> Activity: Beginning at the line containing "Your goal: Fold", restate each line of the listing below word for word until the last one has been given.
--
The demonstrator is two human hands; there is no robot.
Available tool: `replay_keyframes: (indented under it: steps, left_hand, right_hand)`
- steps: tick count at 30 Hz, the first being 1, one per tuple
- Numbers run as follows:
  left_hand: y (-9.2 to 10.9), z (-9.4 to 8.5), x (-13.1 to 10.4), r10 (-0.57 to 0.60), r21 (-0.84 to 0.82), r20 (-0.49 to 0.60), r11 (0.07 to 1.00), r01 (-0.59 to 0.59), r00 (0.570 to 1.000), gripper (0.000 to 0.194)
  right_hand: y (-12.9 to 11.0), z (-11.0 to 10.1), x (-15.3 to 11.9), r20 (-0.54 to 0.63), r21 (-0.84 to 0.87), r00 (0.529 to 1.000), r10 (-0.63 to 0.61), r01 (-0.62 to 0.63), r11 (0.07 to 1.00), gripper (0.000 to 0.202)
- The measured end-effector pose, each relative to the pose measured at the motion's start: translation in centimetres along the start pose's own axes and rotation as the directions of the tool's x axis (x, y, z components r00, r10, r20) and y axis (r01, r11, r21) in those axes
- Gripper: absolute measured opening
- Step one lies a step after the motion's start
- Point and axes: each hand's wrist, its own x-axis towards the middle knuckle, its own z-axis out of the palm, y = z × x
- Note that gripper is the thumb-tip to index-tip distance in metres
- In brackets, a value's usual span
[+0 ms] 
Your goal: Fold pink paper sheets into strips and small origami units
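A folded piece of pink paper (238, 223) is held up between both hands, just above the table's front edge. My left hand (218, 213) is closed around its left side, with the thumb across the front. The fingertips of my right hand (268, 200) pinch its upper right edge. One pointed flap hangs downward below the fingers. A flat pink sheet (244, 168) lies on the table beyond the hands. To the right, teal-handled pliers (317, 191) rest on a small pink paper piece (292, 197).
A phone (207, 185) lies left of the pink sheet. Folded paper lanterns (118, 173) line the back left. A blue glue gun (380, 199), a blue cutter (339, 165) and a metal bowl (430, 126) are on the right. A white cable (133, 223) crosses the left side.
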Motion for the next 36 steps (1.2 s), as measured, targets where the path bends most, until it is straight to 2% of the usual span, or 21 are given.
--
> Answer box:
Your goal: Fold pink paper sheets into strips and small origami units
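A folded piece of pink paper (238, 223) is held up between both hands, just above the table's front edge. My left hand (218, 213) is closed around its left side, with the thumb across the front. The fingertips of my right hand (268, 200) pinch its upper right edge. One pointed flap hangs downward below the fingers. A flat pink sheet (244, 168) lies on the table beyond the hands. To the right, teal-handled pliers (317, 191) rest on a small pink paper piece (292, 197).
A phone (207, 185) lies left of the pink sheet. Folded paper lanterns (118, 173) line the back left. A blue glue gun (380, 199), a blue cutter (339, 165) and a metal bowl (430, 126) are on the right. A white cable (133, 223) crosses the left side.
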Motion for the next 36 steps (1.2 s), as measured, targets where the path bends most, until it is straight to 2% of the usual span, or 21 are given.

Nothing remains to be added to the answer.